• _Task to carry out_
Give the data a second time, exactly and in full.

• _Stored data_
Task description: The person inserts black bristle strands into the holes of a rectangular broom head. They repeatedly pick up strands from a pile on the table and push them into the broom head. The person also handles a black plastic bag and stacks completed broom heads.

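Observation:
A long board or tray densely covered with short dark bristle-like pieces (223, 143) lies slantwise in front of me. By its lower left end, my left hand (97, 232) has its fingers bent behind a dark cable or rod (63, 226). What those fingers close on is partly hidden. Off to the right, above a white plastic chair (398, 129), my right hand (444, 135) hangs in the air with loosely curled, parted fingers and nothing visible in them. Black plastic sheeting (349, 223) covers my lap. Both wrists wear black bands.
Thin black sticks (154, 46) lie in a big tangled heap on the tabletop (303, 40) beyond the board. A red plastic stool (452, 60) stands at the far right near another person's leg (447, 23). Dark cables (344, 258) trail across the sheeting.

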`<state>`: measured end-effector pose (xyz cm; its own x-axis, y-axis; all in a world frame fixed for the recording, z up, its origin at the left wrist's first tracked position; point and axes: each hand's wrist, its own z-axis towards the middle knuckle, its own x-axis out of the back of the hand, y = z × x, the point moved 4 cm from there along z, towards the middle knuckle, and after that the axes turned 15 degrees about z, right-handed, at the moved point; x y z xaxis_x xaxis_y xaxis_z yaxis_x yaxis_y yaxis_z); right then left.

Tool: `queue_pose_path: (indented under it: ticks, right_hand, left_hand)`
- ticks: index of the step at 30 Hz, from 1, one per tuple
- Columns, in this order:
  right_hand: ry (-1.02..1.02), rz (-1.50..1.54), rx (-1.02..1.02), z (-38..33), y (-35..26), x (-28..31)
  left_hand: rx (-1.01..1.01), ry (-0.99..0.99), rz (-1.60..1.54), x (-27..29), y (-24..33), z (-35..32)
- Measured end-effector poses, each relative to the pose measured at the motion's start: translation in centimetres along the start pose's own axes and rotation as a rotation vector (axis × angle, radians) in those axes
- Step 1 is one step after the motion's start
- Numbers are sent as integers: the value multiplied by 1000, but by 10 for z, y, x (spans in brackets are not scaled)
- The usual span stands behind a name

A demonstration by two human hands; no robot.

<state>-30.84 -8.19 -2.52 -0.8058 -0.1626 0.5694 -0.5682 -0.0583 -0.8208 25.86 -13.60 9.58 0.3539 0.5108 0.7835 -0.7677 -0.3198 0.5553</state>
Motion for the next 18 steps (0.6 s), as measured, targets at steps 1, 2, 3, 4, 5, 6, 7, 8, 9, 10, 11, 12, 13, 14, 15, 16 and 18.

• _Solved problem_
Task description: The person inserts black bristle strands into the holes of a rectangular broom head. They repeatedly pick up strands from a pile on the table and push them into the broom head. The person also handles a black plastic bag and stacks completed broom heads.

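Observation:
A long board or tray densely covered with short dark bristle-like pieces (223, 143) lies slantwise in front of me. By its lower left end, my left hand (97, 232) has its fingers bent behind a dark cable or rod (63, 226). What those fingers close on is partly hidden. Off to the right, above a white plastic chair (398, 129), my right hand (444, 135) hangs in the air with loosely curled, parted fingers and nothing visible in them. Black plastic sheeting (349, 223) covers my lap. Both wrists wear black bands.
Thin black sticks (154, 46) lie in a big tangled heap on the tabletop (303, 40) beyond the board. A red plastic stool (452, 60) stands at the far right near another person's leg (447, 23). Dark cables (344, 258) trail across the sheeting.
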
`<state>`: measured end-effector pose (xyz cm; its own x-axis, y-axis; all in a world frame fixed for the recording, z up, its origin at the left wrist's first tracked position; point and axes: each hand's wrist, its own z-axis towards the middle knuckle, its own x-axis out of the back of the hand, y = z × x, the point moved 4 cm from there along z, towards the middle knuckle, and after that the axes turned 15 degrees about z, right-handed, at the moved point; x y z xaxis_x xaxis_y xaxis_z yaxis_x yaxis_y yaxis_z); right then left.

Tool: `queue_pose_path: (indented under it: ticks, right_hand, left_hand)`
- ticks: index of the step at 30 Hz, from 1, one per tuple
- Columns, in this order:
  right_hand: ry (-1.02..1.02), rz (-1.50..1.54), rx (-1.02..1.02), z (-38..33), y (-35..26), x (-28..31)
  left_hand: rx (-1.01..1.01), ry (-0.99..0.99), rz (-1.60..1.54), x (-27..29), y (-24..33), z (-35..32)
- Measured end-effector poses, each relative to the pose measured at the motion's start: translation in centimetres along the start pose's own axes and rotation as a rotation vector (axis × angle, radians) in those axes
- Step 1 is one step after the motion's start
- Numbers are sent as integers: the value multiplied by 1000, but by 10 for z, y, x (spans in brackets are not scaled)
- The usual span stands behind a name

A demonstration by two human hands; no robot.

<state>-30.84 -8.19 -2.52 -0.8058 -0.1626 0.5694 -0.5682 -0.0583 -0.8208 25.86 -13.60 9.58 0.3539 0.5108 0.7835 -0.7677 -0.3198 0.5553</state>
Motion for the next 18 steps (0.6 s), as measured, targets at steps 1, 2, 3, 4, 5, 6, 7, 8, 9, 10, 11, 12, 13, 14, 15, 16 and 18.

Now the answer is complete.